Tableau was designed as a tool for composing visualizations—"vizzes" in Tableauese—of data quantities. These visualizations (and I'll use 'viz' and 'vizzes' hereafter) are central to Tableau's value proposition in that they are enormously effective in helping people see and understand the quantities of their various data elements, and in the relationships between the quantities of multiple dimensions in different contexts. This is a very, very good thing, and Tableau supports the creation of these vizzes extremely well. There's a wealth of quantitative vizzes available for viewing at Tableau's Visual Gallery, Tableau Public Viz of the Day, and at many other places.
But there's a problem lurking in the background, a conceptual blind spot limiting Tableau's potential.
The prevailing paradigm is that vizzes are only vizzes when they're conveying quantitative information, when they're presenting numbers coded into a visual form.
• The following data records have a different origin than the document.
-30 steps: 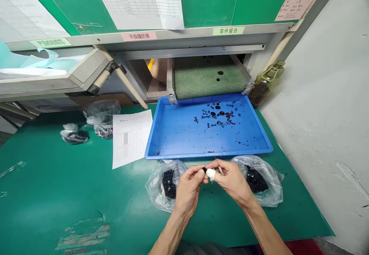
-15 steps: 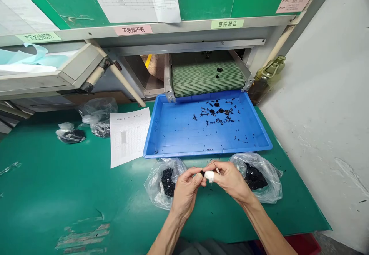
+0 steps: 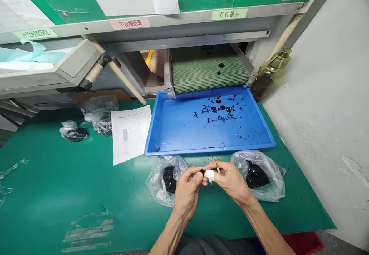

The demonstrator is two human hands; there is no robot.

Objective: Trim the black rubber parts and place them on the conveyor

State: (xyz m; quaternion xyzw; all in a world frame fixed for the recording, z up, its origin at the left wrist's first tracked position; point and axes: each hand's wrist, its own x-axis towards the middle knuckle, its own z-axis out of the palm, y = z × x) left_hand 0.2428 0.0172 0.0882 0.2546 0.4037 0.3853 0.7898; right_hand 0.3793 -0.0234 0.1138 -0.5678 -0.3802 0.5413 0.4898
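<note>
My left hand [image 3: 186, 189] pinches a small black part [image 3: 202, 172] between thumb and fingertips. On the other side of that part, my right hand [image 3: 233, 181] is closed with its fingertips against it. White wrapping [image 3: 210, 175] covers the right thumb. A thin, pale tool [image 3: 218, 168] is tucked in the right fingers; its exact kind is too small to make out. Beside the left hand lies an open clear bag of tiny black pieces [image 3: 169, 180]. A second clear bag, with larger glossy black parts [image 3: 256, 175], lies right of the right hand.
Behind the hands stands a blue tray [image 3: 178, 149] with scattered black parts and scraps. A green mesh conveyor belt [image 3: 201, 80] ends above its far edge. A printed sheet [image 3: 131, 135] and more bagged parts [image 3: 75, 132] lie left. A bottle [image 3: 271, 72] stands by the right wall.
The camera view has shifted slightly, so the bench appears a little to the right. Both hands keep nearly the same pose around the small black part.
</note>
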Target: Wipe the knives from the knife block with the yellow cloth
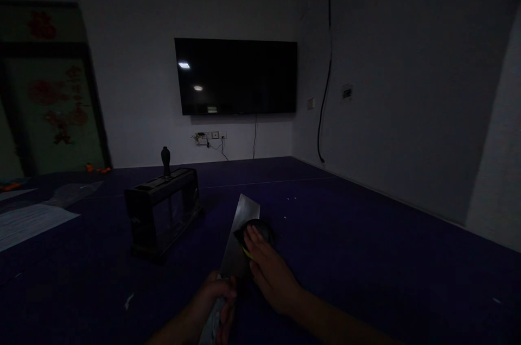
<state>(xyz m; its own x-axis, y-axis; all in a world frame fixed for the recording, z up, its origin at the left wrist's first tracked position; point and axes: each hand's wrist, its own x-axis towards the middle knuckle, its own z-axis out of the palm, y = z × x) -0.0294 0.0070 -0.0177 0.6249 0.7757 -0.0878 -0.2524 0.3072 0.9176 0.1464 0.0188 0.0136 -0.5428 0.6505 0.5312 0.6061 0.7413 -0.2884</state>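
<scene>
Around the view's centre, a wall-mounted television (238, 76) hangs at 12 o'clock, its dark screen reflecting lights. A black cable (328, 71) dangles at 1 to 2 o'clock. A black open-framed stand (142, 220) occupies 8 o'clock; printed sheets (32, 221) lie farther out, between 8 and 9. A door with red decorations (52, 90) stands toward 9 to 10.

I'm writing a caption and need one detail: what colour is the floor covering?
Dark purple-blue, as far as the dim light shows; the floor covering shows best in the head view.
</scene>
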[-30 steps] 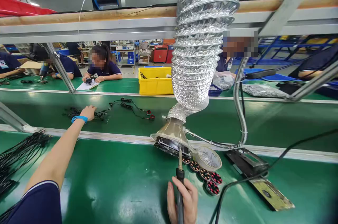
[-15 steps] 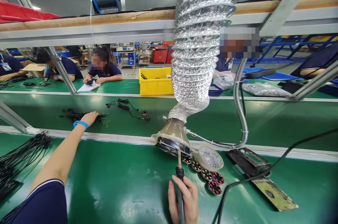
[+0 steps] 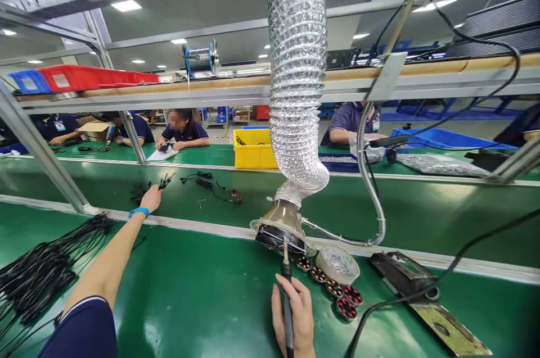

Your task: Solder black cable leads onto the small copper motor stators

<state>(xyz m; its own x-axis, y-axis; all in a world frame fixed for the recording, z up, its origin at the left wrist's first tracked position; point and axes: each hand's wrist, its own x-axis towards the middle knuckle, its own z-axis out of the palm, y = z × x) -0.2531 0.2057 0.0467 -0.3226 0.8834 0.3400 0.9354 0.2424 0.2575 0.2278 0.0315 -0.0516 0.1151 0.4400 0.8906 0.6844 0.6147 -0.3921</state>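
Observation:
At the far left my left hand (image 3: 151,199), a blue band on its wrist, is closed around a bundle of black cables (image 3: 166,181); their thin ends stick up past my fingers. More of the dark bundle (image 3: 140,192) shows behind the hand, blurred. My right hand (image 3: 297,313) grips a soldering iron (image 3: 287,296) like a pen, its tip pointing up before the fan-fronted fume hood (image 3: 280,226). Right of the iron sit several small round coils with black and red or copper windings (image 3: 346,308). A tub of small silvery parts (image 3: 337,265) stands beside them.
A large heap of black cables (image 3: 40,273) lies at the left. Two cabled coils (image 3: 236,196) rest on the far strip. A silver duct (image 3: 297,94) hangs above the hood. A soldering iron stand (image 3: 405,279) and a power cord (image 3: 455,259) occupy the right. Co-workers sit opposite.
My left hand has gathered up black cables, whose ends now rise above the fingers. The view has tilted upward. My right hand keeps the soldering iron in about the same place.

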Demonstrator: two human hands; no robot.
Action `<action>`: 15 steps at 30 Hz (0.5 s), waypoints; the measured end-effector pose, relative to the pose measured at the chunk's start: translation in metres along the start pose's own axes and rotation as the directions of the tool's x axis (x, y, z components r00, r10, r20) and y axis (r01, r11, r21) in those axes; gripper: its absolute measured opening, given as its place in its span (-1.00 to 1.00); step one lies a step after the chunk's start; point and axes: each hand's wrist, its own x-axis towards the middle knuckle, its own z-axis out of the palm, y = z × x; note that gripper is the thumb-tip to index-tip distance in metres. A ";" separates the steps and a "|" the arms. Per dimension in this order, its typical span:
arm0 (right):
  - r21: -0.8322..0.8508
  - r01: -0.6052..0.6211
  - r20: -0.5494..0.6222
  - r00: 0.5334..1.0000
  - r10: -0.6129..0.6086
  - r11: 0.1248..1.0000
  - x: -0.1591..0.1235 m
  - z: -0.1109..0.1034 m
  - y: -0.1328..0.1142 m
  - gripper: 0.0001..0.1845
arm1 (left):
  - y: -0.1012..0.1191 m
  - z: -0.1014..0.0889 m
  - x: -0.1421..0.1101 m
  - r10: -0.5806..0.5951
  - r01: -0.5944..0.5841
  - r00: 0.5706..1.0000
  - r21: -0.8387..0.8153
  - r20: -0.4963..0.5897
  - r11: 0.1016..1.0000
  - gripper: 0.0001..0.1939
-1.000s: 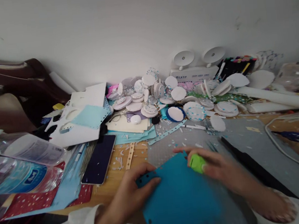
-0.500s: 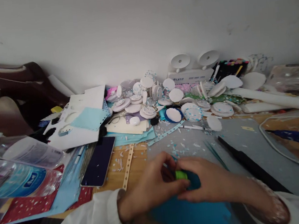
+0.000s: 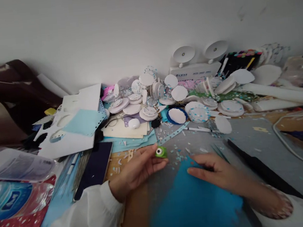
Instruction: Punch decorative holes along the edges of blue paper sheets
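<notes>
"What lay at the far left?"

"A clear bottle with a blue label [image 3: 11, 202], then a dark phone [image 3: 93, 167]."

"And the left hand [image 3: 140, 168]?"

"It was just right of the phone, thumb and fingers closed around a small green punch [image 3: 161, 152], whose pale round face with a dark flower shape showed."

"Where was the blue sheet [image 3: 195, 205]?"

"Right of that hand, over the near part of the grey mat [image 3: 267, 152], apart from the punch, its edges blurred. Small paper bits [image 3: 178, 154] lay just beyond it."

"Did the right hand [image 3: 217, 173] grip it?"

"Its thumb and fingers stood slightly parted at the sheet's far corner; I couldn't tell whether they pinched it."

"Farther right?"

"A long black tool [image 3: 258, 165] slanted across the mat."
</notes>
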 end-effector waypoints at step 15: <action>0.000 -0.028 0.078 0.997 0.028 1.000 -0.004 0.019 0.000 -0.51 | -0.022 -0.001 0.003 -0.034 -0.021 0.973 0.238 0.227 0.971 -0.35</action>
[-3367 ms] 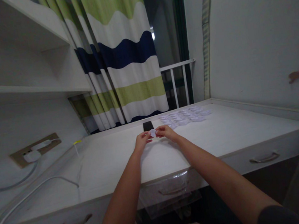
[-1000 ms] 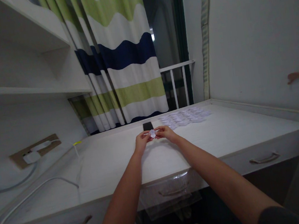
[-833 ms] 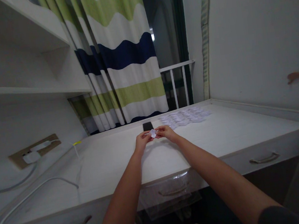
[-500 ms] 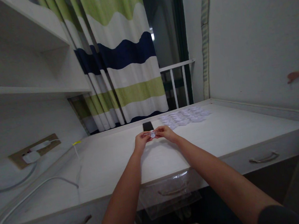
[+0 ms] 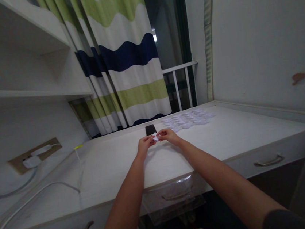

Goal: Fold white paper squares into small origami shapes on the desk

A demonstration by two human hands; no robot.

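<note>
two bare hands are at work, and between them you hold one small white paper piece [image 5: 155, 137], just above the desk top at twelve o'clock from your chest. your left hand [image 5: 144, 143] is closed, its fingertips pinching the left side of the piece; your right hand [image 5: 169, 134] is closed as well, pinching the right side, so both grip the same piece. its exact creases are too small to make out.

as for what is done and what is left, as far as you can judge from here: one piece is in your hands, while a loose spread of small white paper pieces [image 5: 186, 119] lies at one o'clock, near the far edge of the long white laminate desk [image 5: 112, 170]. they overlap too much for an exact count; it looks like a few dozen.

one black smartphone [image 5: 151, 129] lies flat at twelve o'clock, just beyond your hands and beside the spread. at nine o'clock you have one beige wall socket plate [image 5: 50, 150] and one white cable [image 5: 32, 200] running along the desk. three metal drawer handles show below the desk edge, the nearest at six o'clock [image 5: 177, 194]. one green, white and navy striped curtain [image 5: 124, 59] hangs at twelve o'clock.
</note>
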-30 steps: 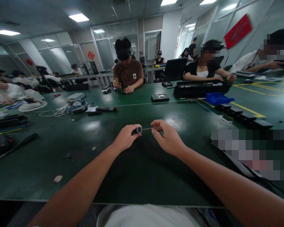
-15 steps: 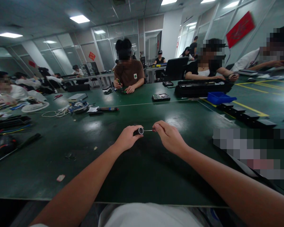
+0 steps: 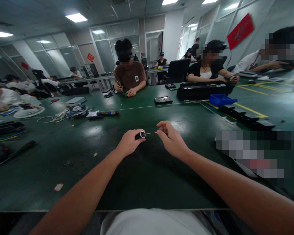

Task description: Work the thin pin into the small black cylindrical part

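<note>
My left hand (image 3: 127, 142) is closed around a short black cylinder (image 3: 138, 135) with a silver ring at its open end, much like a small flashlight. That ringed end faces me, and the rest of the body is covered by the fingers. From the right, my right hand (image 3: 172, 139) pinches a small screwdriver (image 3: 151, 133) with a thin metal shaft and a red part by the fingertips. The shaft points left, and its tip meets or lies very near the cylinder's side. Most of the screwdriver's handle is hidden in the hand. Both hands are above the green table (image 3: 137, 182).
A hard drive (image 3: 163, 100) lies ahead, with a blue tray (image 3: 222, 100) and black blocks (image 3: 250, 119) to the right. Pens (image 3: 109, 113), cables (image 3: 55, 116) and a white fan grille (image 3: 29, 112) are leftward. Co-workers sit across the table, one in a brown shirt (image 3: 131, 76).
My right hand's fingers have loosened and spread somewhat around the screwdriver. The left hand keeps its hold on the cylinder. The whole scene has shifted slightly left in view.
</note>
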Demonstrator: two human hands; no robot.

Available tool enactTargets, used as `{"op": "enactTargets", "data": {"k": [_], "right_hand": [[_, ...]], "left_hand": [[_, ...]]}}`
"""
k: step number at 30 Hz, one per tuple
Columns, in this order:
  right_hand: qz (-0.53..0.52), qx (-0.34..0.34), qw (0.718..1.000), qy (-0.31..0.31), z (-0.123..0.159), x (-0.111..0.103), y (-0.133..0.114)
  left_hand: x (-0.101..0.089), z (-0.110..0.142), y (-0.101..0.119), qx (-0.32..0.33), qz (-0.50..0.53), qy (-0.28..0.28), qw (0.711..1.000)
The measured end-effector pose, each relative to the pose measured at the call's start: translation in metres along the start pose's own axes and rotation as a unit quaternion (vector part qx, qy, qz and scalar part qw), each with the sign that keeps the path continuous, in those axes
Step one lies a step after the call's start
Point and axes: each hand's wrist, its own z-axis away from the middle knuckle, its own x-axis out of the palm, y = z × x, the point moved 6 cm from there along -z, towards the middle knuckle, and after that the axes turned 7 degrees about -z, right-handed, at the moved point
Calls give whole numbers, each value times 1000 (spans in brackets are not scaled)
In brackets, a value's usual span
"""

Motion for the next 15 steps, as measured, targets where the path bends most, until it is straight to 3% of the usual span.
{"op": "enactTargets", "data": {"k": [5,9,11,15], "right_hand": [[-126,51,990,29,-6,-1,12],[-316,168,932,57,-10,2,39],[-325,185,924,75,-12,1,48],[-296,166,937,88,-12,1,51]], "left_hand": [[-4,0,0,12,0,26,1000],[-6,-2,5,57,-35,32,997],[-4,-3,2,40,-49,13,998],[1,-3,-1,17,-41,-16,999]]}}
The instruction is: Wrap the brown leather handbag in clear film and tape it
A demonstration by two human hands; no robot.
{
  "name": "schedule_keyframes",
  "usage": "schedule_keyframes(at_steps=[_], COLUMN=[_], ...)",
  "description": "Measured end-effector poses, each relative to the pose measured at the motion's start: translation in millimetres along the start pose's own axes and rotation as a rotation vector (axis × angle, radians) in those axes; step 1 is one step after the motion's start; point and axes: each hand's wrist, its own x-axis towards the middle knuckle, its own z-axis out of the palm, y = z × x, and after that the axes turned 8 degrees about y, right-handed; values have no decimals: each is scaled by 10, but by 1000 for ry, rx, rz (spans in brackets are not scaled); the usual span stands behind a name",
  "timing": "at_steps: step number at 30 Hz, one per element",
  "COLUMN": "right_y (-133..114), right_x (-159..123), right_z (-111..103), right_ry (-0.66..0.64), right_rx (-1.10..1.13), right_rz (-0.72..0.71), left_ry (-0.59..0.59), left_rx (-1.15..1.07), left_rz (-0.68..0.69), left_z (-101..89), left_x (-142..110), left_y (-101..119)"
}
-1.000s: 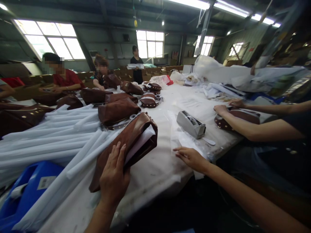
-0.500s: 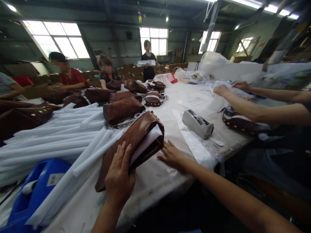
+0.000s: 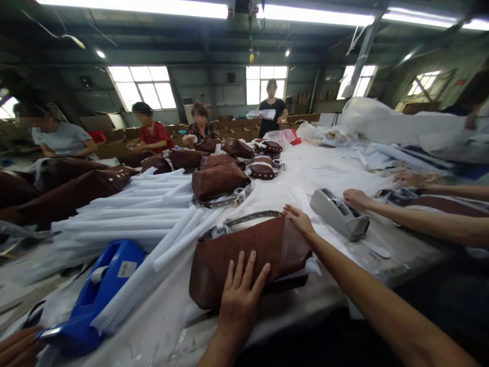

In the Tableau world measures are first class data citizens with status and prestige, deserving of special treatment, and dimensions are second class citizens whose proper role is to support the measures in their role of communicating the valuable information and insights they have to offer.
This post argues that this perspective is narrow and shortsighted, that it ignores, if it doesn't actually reject, the concept of data that considers dimensions as first class data elements with value to contribute. In fact, dimensions are valuable in the absence of measures, while measures without the context that dimensions provide have limited value. This can be a big pill for many people to swallow, particularly those whose experience has been shaped and is bounded by the more limited horizons; for them, numbers -are- data.
As examples, here are some presentations of quantitative visualizations of 2012 worldwide GDP (in millions of $US) measures from The World Bank's Open Data Catalog:This visualization shows the value of GDP for a particular data set.
Clearly, the addition of the dimensional data adds real value.
But what about this post's title? Is it possible that a viz without -any- measures, without -any- quantitative data be valuable?
Yes. The following situation came up with one of my clients, a multinational organization with multiple regions, each charged with achieving some set of the organization's strategic goals. Each region was responsible for achieving its own results, each tied to the strategic goals, and specified by the organization's overall policies. The Tableau Public published dashboards below show what happened when we first used Tableau to examine the organization's data, which was sourced from an in-house custom-build budgeting and management system that only the technical person who build it understood.
In this situation the simple cross-relating of SOs and RERs instantly showed an occurrence where the Strategic Object 4 program activity for Region 5 was erroneously being implemented instead of the correct SO 3 program, alerting senior management to the situation and providing them with the opportunity to identify the failure to follow policy.
So what? Is this really a big deal?
It is. There are multiple dimensions along which the framing of what data is shapes the analytical approach to exploring, analyzing, comprehending, and communicating our understanding of it. Tableau, as good as it is, has blind spots that are baked into it as consequences of its initial design paradigm, and as long as that paradigm holds the blind spots will exist, and opportunities to improve Tableau as a highly effective data analytical tool will be lost.